Strengths and limitations of the study

Fibroblasts have often been studied in association to disease pathogenesis related to remodelling, however not much is known about these cells in COPD patients. As there is limited data published on hypoxia and fibroblasts and especially distally derived lung fibroblasts from COPD patients, we were intrigued how this cell type would respond to hypoxia exposure, mimicking on episode which could occur during an exacerbation with increased airflow limitations, and if there would be differences in response between healthy and COPD. This study used primary human material, which is more representative of real disease than cell lines, as it includes heterogeneity between patient groups and individuals.
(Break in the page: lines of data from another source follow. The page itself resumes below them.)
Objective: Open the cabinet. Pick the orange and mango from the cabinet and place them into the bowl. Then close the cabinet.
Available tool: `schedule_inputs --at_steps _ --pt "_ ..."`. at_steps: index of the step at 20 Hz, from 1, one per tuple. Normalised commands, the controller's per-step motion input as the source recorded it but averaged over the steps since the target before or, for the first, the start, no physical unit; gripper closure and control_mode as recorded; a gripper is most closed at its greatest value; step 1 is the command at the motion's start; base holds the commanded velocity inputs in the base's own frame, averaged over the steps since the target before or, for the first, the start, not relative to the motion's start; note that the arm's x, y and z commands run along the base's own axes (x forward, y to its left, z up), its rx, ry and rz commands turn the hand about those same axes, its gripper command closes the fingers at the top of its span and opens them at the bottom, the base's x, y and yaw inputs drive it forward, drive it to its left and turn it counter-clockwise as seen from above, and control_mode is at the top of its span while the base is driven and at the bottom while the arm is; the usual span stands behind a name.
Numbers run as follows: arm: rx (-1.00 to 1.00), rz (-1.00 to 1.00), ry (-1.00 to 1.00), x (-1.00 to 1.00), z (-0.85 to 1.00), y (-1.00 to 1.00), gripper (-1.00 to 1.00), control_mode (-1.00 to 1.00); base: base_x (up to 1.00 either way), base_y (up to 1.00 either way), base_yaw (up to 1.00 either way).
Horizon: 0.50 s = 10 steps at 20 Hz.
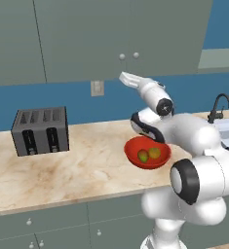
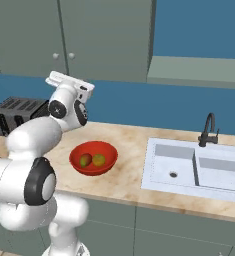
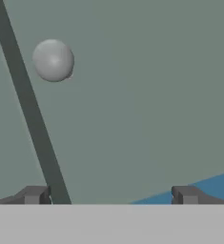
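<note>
The orange [image 1: 155, 152] and the mango [image 1: 143, 156] lie side by side in the glossy red bowl [image 1: 135, 146] on the marble-look counter [image 1: 77, 165], between a black toaster [image 1: 40, 130] and a white sink [image 2: 199, 167]. Above them both doors of the grey-green cabinet [image 1: 101, 34] are shut. The Franka arm's gripper [image 3: 111, 195] points at a door near its round pale knob [image 3: 53, 60], fingers [image 3: 33, 194] spread apart and empty.
</note>
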Motion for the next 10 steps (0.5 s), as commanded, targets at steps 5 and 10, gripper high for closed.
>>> schedule_inputs --at_steps 5,10 --pt "0.02 0.06 -0.02 0.74 0.33 -0.14 -1.00 -1.00 0.00 0.00 0.00" --pt "-0.01 -0.09 -0.11 0.48 0.88 0.14 -1.00 -1.00 0.00 0.00 0.00"
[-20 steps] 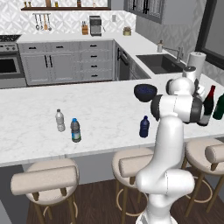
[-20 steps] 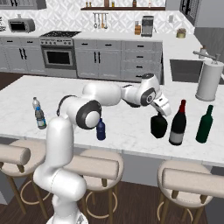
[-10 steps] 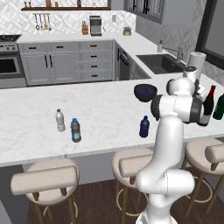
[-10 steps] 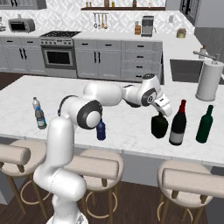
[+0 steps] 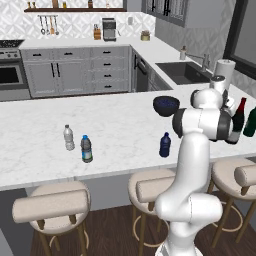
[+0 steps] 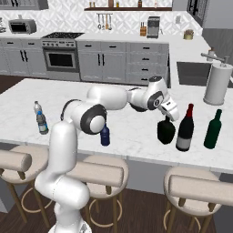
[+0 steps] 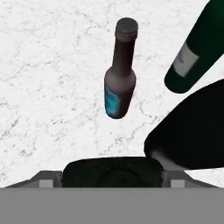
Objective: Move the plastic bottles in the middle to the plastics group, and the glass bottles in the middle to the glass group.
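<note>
Marble-white surface (image 6: 136, 141), island type, carrying seven bottles. Two clear water bottles stand close together at the left end: one white-capped (image 5: 68, 137), one blue-capped (image 5: 86, 149). One stubby dark blue bottle (image 6: 105, 135) stands alone near the front edge at mid-surface. Four glass bottles are grouped at the right end: squat black bottle (image 6: 166, 131), wine bottle (image 6: 185, 128) just beside it, green bottle (image 6: 213, 129), and a slim brown bottle (image 7: 120, 74) with a teal label. The hand (image 6: 169, 117) sits directly above the squat black bottle, fingers spread clear of its neck. One dark blue bowl (image 5: 166, 105) and one paper-towel roll (image 6: 217, 84) are present. Three stools line the front; grey cabinets behind.
</note>
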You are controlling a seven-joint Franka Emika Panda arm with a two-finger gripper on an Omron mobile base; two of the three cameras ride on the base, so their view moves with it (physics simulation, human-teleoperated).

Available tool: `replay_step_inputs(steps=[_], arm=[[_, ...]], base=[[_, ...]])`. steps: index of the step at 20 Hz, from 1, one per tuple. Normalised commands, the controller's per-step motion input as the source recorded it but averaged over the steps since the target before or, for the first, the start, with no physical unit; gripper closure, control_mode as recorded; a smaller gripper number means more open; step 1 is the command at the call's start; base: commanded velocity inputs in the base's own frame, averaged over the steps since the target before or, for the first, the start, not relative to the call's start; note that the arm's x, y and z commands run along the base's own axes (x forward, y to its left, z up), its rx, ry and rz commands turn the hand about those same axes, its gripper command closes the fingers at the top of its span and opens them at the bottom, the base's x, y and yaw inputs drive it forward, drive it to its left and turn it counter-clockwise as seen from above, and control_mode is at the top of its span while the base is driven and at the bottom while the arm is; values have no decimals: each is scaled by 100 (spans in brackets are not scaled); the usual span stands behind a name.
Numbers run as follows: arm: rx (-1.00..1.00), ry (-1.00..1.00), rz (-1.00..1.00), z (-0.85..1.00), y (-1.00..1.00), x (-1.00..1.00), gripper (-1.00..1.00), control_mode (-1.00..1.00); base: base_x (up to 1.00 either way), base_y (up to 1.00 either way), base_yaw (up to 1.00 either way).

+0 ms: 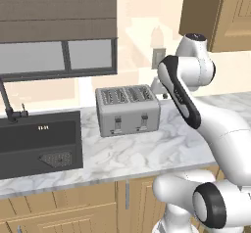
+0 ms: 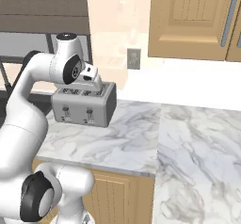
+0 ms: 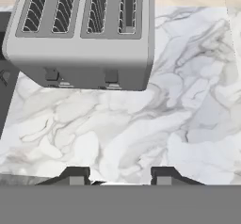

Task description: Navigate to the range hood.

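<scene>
The range hood is out of view. My gripper hangs above the marble counter, just in front of a silver four-slot toaster. Its two dark fingertips stand apart, so it is open with nothing between them. In the right base view the hand sits folded close to the arm, over the toaster.
A black sink with a dark faucet lies left of the toaster, under a window with a brown blind. Wooden wall cabinets hang at the right, with a wall outlet beneath. The counter turns a corner toward me at the right.
</scene>
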Motion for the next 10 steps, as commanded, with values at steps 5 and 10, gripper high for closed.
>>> replay_step_inputs(steps=[5,10], arm=[[0,0,0,-3,0,-41,-100,-100],[0,1,0,-29,0,-80,-100,-100]], base=[[0,0,0],[0,0,0]])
However, this study investigated a limited number of patients with moderate or very severe COPD to compare potential differences between disease stages of COPD. As this study provided some interesting findings, future studies should include more individuals within the different GOLD stages. In the current study we analysed gene expression after 4 h and both gene expression and protein levels after 24 h. Alterations in gene expression could have appeared at other time points that we were not able to detect due to unstable or degraded mRNA. Furthermore, it would be interesting to investigate whether some anti-fibrotic or anti-angiogenic drugs that act on VEGF signalling pathways could induce responses of healthy fibroblasts in COPD patients upon treatment, or vice versa, to model COPD.

Conclusions

Our obtained data in this study provide insights into different expression profiles associated with stress responses and remodelling processes during hypoxic and normoxic conditions, as alterations in gene expression of c-jun, SOD3, IRE, 5HTR2B, VEGFR2 and collagen7 in fibroblasts from control subjects and COPD patients. Our primary findings indicate decreased response to hypoxia in regulation of 5-HTR2B and IRE1 gene expression, increased release of MCP-1 and VEGF-C in COPD fibroblasts and that profibrotic stimuli resulted in higher IL-8 and PGE2 release in COPD fibroblasts. These results give information about altered responses in lung fibroblasts from COPD patients and may contribute towards improved understanding of the heterogeneity of COPD pathology. Our findings indicate that hypoxia and profibrotic stimuli induced cellular responses with altered inflammatory profile with fibroblasts from COPD patients being less responsive to hypoxia compared to control subjects. Since both hypoxia and inflammation are common in the disease this constant environment of stress could desensitize the lung fibroblasts to external stimuli.